Non, pas à ce point. Mais il est vrai que beaucoup d'actrices m'épatent. Et quand je dis que quelqu'un m'épate, c'est plus par le talent que par la réussite. J'aime énormément quelques comédiennes. Louise Brooks, autant pour ce qu'elle a été que pour ce qu'elle a écrit. Julie Christie. Et encore Jessica Lange, Carole Lombard, Geena Davis et Susan Sarandon. J'aime l'énergie .des actrices, surtout américaines.

Quelle actrice vous a laissé le plus durable souvenir ?
Sans aucun doute Sophia Loren. J'ai un souvenir très très fort d'elle. Je l'ai vue, quand j'étais petite fille, dans "La fille du fleuve" en une robe mouillée qui lui collait à la peau et j'ai été suffoquée par cette apparition très sensuelle. Ce fut ma première forte impression de cinéma.

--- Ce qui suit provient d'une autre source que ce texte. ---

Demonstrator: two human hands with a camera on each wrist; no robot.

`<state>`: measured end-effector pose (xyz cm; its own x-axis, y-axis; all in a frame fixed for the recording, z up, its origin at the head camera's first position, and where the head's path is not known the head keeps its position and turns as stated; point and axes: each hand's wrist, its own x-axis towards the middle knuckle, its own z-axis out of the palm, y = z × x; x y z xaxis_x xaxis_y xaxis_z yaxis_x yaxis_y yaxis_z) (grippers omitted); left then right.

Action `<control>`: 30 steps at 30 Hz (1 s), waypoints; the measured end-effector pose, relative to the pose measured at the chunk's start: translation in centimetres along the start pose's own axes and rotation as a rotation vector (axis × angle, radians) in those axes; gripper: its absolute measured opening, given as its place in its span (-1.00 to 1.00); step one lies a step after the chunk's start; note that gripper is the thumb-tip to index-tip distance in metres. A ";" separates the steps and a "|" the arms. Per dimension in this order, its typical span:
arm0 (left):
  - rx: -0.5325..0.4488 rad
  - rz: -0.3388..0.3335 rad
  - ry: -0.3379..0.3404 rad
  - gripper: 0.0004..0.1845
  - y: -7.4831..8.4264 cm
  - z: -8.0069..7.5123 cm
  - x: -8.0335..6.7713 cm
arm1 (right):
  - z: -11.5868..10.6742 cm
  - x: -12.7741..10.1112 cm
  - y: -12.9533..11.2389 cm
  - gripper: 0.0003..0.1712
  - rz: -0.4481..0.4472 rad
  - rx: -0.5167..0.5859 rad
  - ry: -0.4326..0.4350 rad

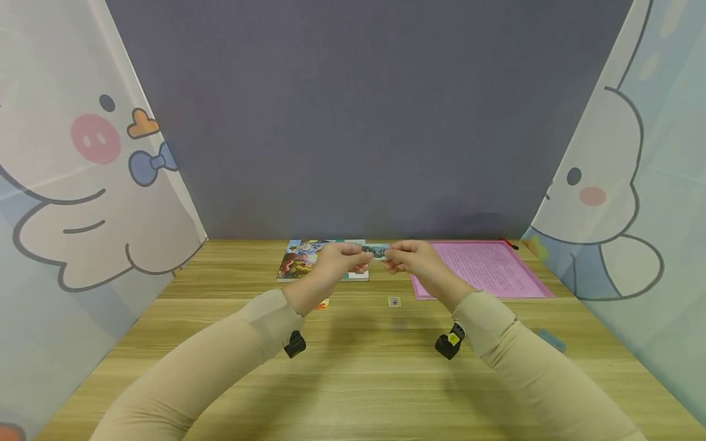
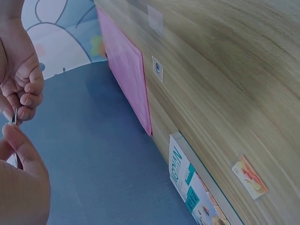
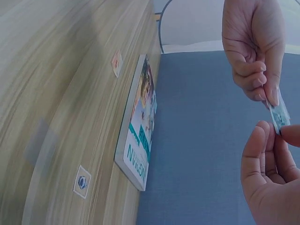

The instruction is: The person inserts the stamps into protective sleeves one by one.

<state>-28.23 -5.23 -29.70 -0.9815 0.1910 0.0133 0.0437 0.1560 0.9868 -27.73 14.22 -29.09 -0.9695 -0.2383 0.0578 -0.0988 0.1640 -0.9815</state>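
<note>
Mid-step here: one small card (image 1: 377,251) pinched up off the desk (image 1: 364,373) at frame centre, left hand (image 1: 337,262) and right hand (image 1: 410,260) each gripping an end with curled fingers (image 3: 262,86). Next move probably needs a steady pinch. Count: one book (image 1: 300,260) centre-left, one pink sheet (image 1: 485,269) right, two little cards (image 1: 394,301) flat below, orange one (image 1: 322,304) included.

Head view looks down the table (image 1: 353,367) — both wrist views, close, share the book (image 2: 192,187).
</note>
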 end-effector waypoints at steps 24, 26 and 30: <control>-0.007 -0.009 0.012 -0.74 -0.1 0.7 0.2 | 0.6 -0.5 0.3 -0.75 -0.002 0.053 0.086; -0.010 0.001 0.014 -0.66 -0.1 0.7 0.2 | 0.7 -0.5 0.3 -0.74 -0.005 0.043 0.087; 0.000 0.010 0.016 -0.57 0.0 0.8 0.2 | 0.8 -0.4 0.2 -0.72 -0.005 0.034 0.090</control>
<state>-28.28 -4.45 -29.81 -0.9838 0.1775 0.0257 0.0536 0.1544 0.9866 -27.19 13.58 -29.50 -0.9853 -0.1521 0.0773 -0.0974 0.1301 -0.9867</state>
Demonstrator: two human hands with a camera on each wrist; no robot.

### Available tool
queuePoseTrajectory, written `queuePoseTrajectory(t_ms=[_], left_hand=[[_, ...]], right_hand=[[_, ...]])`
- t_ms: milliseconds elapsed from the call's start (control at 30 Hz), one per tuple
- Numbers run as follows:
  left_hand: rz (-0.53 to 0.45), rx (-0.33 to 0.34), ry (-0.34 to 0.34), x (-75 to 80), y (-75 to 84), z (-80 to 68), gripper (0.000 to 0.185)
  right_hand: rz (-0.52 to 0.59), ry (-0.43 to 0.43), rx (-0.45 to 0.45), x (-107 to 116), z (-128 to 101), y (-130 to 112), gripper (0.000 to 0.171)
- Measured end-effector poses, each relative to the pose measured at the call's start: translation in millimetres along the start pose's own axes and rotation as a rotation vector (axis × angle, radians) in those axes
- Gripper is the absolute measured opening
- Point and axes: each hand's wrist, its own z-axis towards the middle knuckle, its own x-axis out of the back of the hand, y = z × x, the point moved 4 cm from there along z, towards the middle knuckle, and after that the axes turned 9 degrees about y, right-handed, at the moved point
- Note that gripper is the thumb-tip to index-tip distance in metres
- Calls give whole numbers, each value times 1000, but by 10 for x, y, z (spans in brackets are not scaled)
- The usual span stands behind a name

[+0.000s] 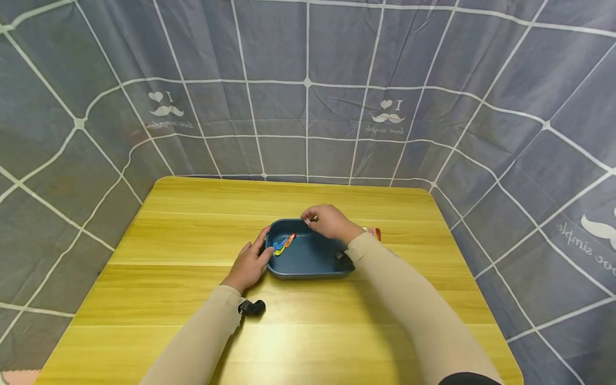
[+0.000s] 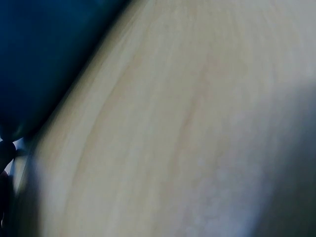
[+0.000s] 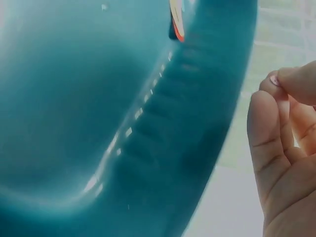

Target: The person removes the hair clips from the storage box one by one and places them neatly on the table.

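Sitting near the middle of the yellow wooden counter (image 1: 192,224), a blue tray (image 1: 308,259) holds a few coloured clips (image 1: 284,244) by its left wall. The left hand (image 1: 250,264) lies against the tray's left rim, fingers fairly straight and touching the edge, its grip closed on nothing. The right hand (image 1: 329,222) hovers over the tray's far rim with fingers curled; a small thing seems pinched at the fingertips, but it is too small to name, so whether that grip has hold of anything cannot be told. More coloured clips (image 1: 374,232) lie on the counter just right of the tray, behind the right wrist. A grey checked cloth (image 1: 308,80) walls in the counter on three sides.
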Motion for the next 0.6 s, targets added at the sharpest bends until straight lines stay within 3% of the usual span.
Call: queuePoseTrajectory(t_ms=[600], left_hand=[[-1, 16, -9, 8, 36, 4, 54]], right_hand=[[84, 76, -193, 549, -280, 572, 29]])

Celle qui vous a donné envie de devenir actrice ?
Rien ne m'a donné envie de devenir actrice. Sinon le fait d'avoir été prise par la main, un jour, par ma sœur Françoise Dorléac m'emmenant sur un plateau de cinéma.

Aujourd'hui, pourriez-vous exercer un autre métier que celui d'actrice de cinéma ?
Vous plaisantez. Je n'ai pas d'envie ni de dispositions pour faire autre chose.

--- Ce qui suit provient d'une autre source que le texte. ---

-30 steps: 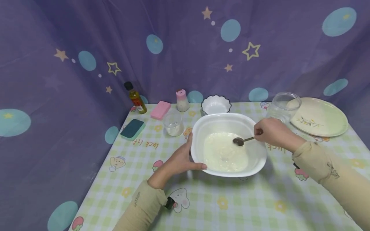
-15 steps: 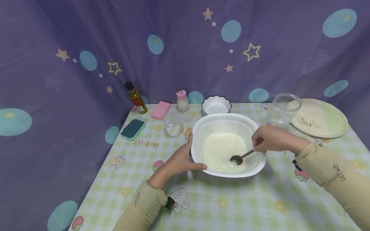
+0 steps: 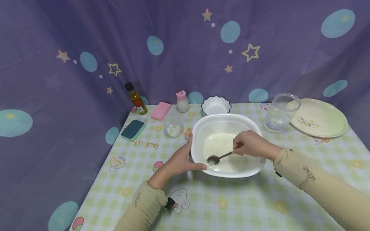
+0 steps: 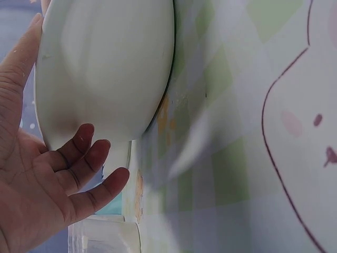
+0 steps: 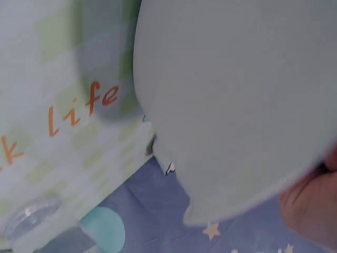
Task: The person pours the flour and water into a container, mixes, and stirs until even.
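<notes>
A white oval basin stands on the table, with pale, milky liquid in its bottom. My left hand holds its left side, thumb over the near rim and fingers along the outer wall. In the left wrist view, curled fingertips lie against the basin's side. My right hand pinches a dark brown spoon by its handle. The spoon's head is in the liquid at the near left of the basin. The right wrist view shows mostly the basin's outside, with part of my right hand.
Behind the basin stands a scalloped white dish. To its left are a pink-topped shaker, a clear cup, a pink sponge, a green sponge and an oil bottle. A clear jar and a plate are right.
My right hand has swept the spoon through the liquid, from the basin's right side toward the near left. My left hand stays on the basin.
</notes>
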Demonstrator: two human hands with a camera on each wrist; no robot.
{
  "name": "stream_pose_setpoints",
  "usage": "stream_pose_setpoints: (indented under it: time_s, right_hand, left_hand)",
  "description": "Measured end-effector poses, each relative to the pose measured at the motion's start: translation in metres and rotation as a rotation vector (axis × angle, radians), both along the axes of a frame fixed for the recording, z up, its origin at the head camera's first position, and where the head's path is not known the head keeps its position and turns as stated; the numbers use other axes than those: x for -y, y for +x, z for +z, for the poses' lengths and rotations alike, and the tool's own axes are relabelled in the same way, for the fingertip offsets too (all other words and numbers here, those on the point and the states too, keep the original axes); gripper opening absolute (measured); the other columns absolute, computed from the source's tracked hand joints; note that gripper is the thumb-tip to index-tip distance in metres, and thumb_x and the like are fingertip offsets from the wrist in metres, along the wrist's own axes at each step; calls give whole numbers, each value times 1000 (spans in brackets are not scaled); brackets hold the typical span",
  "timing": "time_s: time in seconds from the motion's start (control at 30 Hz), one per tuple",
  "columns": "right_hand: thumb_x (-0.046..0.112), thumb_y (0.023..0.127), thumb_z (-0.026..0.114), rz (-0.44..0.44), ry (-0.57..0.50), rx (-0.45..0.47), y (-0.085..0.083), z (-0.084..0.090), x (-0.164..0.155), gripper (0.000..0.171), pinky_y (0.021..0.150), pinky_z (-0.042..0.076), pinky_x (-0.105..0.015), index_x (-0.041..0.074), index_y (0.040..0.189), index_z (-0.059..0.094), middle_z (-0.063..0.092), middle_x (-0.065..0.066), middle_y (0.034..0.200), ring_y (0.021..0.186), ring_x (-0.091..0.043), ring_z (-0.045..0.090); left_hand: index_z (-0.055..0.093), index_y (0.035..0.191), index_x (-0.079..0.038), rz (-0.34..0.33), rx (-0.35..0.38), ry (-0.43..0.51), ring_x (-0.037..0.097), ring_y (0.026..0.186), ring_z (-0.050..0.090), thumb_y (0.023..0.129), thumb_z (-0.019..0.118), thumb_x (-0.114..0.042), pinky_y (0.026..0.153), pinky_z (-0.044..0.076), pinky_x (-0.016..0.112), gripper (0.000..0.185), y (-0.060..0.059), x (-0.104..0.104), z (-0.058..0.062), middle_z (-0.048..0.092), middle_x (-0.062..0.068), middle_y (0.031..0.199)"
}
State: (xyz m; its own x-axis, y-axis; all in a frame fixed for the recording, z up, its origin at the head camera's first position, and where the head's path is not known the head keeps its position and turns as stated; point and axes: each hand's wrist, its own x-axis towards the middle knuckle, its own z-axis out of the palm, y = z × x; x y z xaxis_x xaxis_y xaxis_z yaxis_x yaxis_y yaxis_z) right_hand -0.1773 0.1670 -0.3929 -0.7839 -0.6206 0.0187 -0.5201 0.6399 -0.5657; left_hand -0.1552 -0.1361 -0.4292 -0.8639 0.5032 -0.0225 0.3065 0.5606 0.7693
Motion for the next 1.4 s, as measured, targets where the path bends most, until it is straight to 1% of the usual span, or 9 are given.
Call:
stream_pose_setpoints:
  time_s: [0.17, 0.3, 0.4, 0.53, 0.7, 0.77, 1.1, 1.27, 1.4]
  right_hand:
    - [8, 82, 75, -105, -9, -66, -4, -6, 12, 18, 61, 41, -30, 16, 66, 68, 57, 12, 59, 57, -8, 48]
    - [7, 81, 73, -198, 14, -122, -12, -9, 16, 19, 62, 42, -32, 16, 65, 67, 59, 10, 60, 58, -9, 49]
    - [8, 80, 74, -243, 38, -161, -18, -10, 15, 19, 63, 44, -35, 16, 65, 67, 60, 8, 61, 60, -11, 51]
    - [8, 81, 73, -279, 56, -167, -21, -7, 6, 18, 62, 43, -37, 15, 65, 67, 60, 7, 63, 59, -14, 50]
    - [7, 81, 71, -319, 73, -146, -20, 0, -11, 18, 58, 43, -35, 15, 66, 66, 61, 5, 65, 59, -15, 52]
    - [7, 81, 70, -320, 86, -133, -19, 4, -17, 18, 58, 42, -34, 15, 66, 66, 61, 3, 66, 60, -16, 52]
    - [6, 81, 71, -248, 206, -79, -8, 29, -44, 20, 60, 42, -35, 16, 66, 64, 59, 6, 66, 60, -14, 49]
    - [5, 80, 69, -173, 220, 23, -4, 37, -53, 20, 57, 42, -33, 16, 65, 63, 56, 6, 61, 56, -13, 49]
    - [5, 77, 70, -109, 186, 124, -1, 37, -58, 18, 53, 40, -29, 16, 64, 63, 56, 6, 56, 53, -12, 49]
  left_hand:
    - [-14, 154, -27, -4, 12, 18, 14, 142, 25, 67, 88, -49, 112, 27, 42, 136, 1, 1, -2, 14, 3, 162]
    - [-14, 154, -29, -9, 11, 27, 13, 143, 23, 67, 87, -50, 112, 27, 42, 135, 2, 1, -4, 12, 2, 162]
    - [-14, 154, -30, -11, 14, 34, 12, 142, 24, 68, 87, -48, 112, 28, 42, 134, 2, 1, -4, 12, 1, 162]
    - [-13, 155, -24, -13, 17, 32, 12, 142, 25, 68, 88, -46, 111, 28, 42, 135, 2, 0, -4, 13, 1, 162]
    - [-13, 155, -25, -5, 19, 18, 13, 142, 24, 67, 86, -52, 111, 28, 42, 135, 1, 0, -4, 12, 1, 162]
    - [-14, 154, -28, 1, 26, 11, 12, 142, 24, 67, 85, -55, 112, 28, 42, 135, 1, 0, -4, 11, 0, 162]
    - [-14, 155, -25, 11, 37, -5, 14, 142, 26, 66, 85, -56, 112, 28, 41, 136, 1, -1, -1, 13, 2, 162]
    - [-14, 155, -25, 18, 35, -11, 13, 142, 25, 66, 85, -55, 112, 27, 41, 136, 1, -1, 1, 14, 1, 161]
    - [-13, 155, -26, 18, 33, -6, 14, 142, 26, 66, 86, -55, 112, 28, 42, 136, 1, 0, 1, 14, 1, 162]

Est-ce que le métier d'actrice vous a apporté, maintenant, ce que vous en attendiez quand vous étiez jeune et que vous débutiez à 15 ans ?
Je n'attendais rien et je n'imaginais rien du métier d'actrice quand j'ai débuté. Mais j'ai appris beaucoup de la vie à travers les films que j'ai faits et les réalisateurs que j'ai rencontrés. Etre vedette jeune, c'est une chance formidable. Quand on réussit très jeune, on ne peut pas dire qu'on l'a voulu ou souhaité. Les propositions arrivent vite, donc il n'y a pas de lutte. Je n'ai jamais su ce qu'était la rivalité et j'ai toujours travaillé.

Vous arrive-t-il de regarder vos films et de les montrer à votre fils ou.à votre fille ?
Je ne revois pas mes vieux films. Je n'en ai pas l'occasion. Ni le temps. Et je ne les montre pas à mes enfants. Je n'en ai pas très envie. Mais je sais que ma fille, lorsqu'elle a besoin d'énergie, regarde "Les demoiselles de Rochefort".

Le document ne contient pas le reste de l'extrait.